It's a subject that I've been talking now
about for 3 years or so.

I keep the title and change all
the slides every time.

A bunch of this stuff is new.

So if you've seen any of my previous "How NOT to",
you'll see only some things that are common.

A nickname for the subject is this...

Because I often will get that reaction
from some people in the audience.

Ever since I've told people that it's a
nickname,

They feel free to actually exclaim,
"Oh S@%#!".

And feel free to do that here in this talk.

I'll prompt you in a couple of places
where it is natural.

But if just have the urge, go ahead.

So just a tiny bit about me.

I am the co-founder of Azul Systems.

I play around with garbage collection a lot.

Here is some evidence of me playing around
with garbage collection in my kitchen.

That's a trash compactor.

The compaction function wasn't working right,
so I had to fix it.

I thought it'd be funny to take a picture
with a book.

I've also built a lot of things.

I've been playing with computers since
the early 80's.

I've built hardware.

I've helped design chips.

I've built software at many 
different levels.

Operating systems, drivers...
JVM's obviously.

And lots of big systems at the system level.

Built our own app server in the late 90's
because web logic wasn't around yet.

So, I've made a lot of mistakes,
and I've learned from a few of them.

This is actually a combination of a bunch
of those mistakes looking at latency.

I do have this hobby of depressing people
by pulling the wool up from over your eyes,

and this is what this talk is about.

So, I need to give you a choice right here.

There's the door.

You can take the blue pill, 
and you can leave.

Tomorrow you can keep believing whatever
it is you want to believe.

But if you stay here and take the red pill, 
I will show you a glimpse of how

far down the rabbit hole goes, 
and it will never be the same again.

Let's talk about latency.

And when I say latency, I'm talking about
latency response time, any of those things

where you measure time from 'here to here',
and you're interested in how long it took.

We do this all the time, but I see a lot 
of mish-mash in how people

treat the data, or think about it.

Latency is basically the time it took
something to happen once.

That one time, how long did it take.

And when we measure stuff, like we did 
a million operations in the last hour,

we have a million latencies. Not one,
we have a million of them.

Our actual goal is to figure out how to
describe that million.

How did the million behave?

For example, 'they're all really good, and
they're all exactly the same', would be a

behavior that you will never see, 
but that would be a great behavior.

So we need to talk about how things behave,
communicate, think, evaluate,

set requirements for, talk to other people,
but these are all common things around that.

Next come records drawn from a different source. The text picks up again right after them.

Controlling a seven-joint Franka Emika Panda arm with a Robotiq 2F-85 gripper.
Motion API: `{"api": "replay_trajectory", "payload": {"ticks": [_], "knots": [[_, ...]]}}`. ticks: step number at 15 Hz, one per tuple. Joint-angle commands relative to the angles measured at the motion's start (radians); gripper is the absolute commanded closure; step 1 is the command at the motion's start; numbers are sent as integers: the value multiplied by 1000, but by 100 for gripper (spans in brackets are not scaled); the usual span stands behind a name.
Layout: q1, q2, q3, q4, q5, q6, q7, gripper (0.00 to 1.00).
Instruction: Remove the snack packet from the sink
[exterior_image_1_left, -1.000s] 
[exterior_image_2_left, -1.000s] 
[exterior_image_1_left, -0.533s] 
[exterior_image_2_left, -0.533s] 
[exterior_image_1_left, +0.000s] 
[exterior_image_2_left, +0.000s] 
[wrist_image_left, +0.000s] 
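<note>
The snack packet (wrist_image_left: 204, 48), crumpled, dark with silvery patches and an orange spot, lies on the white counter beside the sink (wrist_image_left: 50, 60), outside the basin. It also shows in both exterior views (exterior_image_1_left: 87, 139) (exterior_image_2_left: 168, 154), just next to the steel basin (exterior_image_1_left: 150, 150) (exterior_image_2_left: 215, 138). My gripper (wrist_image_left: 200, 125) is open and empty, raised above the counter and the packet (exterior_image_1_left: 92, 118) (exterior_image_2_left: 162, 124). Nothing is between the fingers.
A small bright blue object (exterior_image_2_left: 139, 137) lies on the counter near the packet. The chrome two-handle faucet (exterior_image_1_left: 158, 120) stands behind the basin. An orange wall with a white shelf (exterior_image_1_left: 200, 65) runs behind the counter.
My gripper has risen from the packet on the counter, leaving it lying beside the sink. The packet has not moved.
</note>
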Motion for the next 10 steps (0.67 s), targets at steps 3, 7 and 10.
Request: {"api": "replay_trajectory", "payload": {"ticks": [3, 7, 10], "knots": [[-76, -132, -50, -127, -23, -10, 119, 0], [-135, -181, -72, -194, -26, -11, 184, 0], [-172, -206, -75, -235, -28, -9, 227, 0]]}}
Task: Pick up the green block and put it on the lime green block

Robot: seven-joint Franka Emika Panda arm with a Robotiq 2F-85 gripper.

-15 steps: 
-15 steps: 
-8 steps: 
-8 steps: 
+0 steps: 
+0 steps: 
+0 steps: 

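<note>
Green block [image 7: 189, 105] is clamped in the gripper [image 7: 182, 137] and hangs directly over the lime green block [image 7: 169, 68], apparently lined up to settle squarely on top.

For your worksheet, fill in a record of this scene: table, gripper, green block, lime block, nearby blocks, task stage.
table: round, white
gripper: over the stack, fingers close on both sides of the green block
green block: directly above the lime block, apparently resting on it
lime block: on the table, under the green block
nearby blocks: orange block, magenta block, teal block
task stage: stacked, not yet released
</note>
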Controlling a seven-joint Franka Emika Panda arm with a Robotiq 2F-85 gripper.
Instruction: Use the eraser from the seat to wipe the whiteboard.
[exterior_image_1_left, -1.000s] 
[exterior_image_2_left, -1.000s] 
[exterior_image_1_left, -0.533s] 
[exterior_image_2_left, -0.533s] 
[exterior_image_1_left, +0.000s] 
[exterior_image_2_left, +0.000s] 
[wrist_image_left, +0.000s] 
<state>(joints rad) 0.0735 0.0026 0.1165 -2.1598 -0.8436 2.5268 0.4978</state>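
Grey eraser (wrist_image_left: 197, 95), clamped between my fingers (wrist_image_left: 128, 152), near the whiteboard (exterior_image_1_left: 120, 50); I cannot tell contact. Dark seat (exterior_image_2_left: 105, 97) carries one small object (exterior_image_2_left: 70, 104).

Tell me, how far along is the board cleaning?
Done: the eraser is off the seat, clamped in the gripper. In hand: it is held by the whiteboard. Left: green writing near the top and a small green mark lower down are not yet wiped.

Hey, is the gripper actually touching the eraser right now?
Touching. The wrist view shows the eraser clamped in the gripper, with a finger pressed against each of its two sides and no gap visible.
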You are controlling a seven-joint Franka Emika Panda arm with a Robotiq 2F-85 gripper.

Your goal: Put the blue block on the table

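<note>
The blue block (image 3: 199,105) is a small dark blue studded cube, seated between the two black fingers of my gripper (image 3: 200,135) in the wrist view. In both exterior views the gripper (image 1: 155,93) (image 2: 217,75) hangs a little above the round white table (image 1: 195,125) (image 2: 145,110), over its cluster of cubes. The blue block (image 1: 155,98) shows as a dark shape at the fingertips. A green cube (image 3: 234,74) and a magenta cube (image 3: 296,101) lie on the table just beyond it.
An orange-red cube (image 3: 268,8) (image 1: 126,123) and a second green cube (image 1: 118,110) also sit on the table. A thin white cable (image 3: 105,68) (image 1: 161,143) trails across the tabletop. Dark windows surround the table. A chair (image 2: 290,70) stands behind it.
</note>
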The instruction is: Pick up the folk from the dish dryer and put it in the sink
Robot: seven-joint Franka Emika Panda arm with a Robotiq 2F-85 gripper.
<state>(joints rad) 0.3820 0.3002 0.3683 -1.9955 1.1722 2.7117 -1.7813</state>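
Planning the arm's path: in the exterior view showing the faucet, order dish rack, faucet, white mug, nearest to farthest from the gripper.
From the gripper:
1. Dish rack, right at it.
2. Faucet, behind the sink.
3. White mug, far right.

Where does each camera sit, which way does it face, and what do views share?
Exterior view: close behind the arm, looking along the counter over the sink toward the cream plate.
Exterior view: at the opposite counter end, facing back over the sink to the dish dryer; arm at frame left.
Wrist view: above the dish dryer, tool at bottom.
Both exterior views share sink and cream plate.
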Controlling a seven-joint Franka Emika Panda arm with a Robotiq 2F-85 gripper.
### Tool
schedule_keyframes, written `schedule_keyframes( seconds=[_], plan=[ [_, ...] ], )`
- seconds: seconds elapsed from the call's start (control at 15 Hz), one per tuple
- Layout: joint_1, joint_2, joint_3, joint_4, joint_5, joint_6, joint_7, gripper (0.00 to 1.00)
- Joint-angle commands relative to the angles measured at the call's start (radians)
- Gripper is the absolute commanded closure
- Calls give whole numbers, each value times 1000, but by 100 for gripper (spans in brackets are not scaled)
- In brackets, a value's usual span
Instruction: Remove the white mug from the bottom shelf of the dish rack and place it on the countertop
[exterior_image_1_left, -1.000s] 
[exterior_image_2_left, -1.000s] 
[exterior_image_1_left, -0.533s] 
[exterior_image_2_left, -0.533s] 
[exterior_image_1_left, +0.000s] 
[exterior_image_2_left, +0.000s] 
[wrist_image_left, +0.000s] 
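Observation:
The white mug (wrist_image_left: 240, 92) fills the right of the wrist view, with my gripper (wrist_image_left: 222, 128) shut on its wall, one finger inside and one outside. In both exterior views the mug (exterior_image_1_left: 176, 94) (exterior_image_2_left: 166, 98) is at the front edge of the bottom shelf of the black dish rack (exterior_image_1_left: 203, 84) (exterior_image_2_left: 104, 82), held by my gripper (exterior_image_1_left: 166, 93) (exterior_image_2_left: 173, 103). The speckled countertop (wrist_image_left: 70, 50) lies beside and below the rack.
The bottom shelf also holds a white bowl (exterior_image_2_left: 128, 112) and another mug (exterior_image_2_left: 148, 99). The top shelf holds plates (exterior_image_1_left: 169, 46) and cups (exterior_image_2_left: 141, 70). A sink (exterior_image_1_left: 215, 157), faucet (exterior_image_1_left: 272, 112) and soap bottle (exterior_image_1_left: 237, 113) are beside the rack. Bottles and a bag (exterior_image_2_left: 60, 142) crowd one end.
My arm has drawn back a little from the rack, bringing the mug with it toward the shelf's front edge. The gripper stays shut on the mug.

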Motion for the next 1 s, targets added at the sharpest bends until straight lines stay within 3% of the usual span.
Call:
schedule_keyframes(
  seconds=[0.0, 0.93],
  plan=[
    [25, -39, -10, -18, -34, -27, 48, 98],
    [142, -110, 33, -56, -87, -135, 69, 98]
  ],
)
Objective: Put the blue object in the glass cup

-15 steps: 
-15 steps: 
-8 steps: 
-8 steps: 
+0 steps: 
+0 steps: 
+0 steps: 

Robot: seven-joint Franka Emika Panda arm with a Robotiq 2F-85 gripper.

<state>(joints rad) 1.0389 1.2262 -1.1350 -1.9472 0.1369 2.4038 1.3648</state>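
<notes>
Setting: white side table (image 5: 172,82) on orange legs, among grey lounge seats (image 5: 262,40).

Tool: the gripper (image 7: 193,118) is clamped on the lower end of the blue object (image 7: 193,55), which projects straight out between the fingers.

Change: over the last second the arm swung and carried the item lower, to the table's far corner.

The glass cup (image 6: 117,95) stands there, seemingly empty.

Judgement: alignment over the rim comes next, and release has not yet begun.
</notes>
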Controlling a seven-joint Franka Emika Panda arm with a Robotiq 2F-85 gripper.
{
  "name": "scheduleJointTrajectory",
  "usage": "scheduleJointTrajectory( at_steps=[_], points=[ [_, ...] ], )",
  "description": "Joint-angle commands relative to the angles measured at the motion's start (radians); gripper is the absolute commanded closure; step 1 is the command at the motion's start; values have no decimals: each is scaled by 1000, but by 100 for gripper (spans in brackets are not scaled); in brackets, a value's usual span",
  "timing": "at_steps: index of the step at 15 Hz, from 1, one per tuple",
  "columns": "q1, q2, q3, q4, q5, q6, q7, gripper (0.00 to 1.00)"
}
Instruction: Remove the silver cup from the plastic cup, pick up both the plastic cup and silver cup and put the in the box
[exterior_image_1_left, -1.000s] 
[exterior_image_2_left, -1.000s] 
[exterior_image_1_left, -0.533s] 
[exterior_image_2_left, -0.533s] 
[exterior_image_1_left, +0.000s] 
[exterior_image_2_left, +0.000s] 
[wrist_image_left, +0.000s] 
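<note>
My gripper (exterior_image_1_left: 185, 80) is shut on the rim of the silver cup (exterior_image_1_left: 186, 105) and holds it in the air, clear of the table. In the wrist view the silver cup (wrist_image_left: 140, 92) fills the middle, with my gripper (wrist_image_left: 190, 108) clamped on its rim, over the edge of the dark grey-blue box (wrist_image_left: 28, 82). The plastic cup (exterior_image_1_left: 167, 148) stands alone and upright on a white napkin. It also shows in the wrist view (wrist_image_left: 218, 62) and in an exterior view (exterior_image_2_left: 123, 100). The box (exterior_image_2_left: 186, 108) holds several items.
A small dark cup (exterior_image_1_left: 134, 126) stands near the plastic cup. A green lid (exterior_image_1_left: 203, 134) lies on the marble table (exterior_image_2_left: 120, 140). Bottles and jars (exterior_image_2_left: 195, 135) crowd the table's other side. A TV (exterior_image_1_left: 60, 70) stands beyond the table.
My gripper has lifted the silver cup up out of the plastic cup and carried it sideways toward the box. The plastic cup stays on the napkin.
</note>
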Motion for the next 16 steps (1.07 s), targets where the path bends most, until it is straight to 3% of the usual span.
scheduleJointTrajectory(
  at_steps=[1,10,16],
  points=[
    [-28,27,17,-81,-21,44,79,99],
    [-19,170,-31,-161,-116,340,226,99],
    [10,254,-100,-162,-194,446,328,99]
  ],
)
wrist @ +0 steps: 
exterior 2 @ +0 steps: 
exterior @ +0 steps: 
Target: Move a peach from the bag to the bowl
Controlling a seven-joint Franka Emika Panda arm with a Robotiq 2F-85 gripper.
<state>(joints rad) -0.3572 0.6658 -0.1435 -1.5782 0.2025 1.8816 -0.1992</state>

To do that, we have to describe the 
distribution, the set, the behavior,

but not the one.

For example, the behavior that says "the 
the common case was x" is a piece of

information about the behavior,
but it's a tiny sliver.

Usually the least relevant one.

Well, there's some less relevant ones, 
but not a strongly relevant one,

and one that people often focus on.

To take a look at what we actually do 
with this stuff, almost on a daily basis,

this is a snapshot from a monitoring system.

A small dashboard on a big screen 
in a monitoring system.

Where you're watching the response time of
a system over time.

This is a two hour window.

These lines that are 95th percentile, 
90, 75, 50, and 25th percentiles,

you can look at how they behave over time.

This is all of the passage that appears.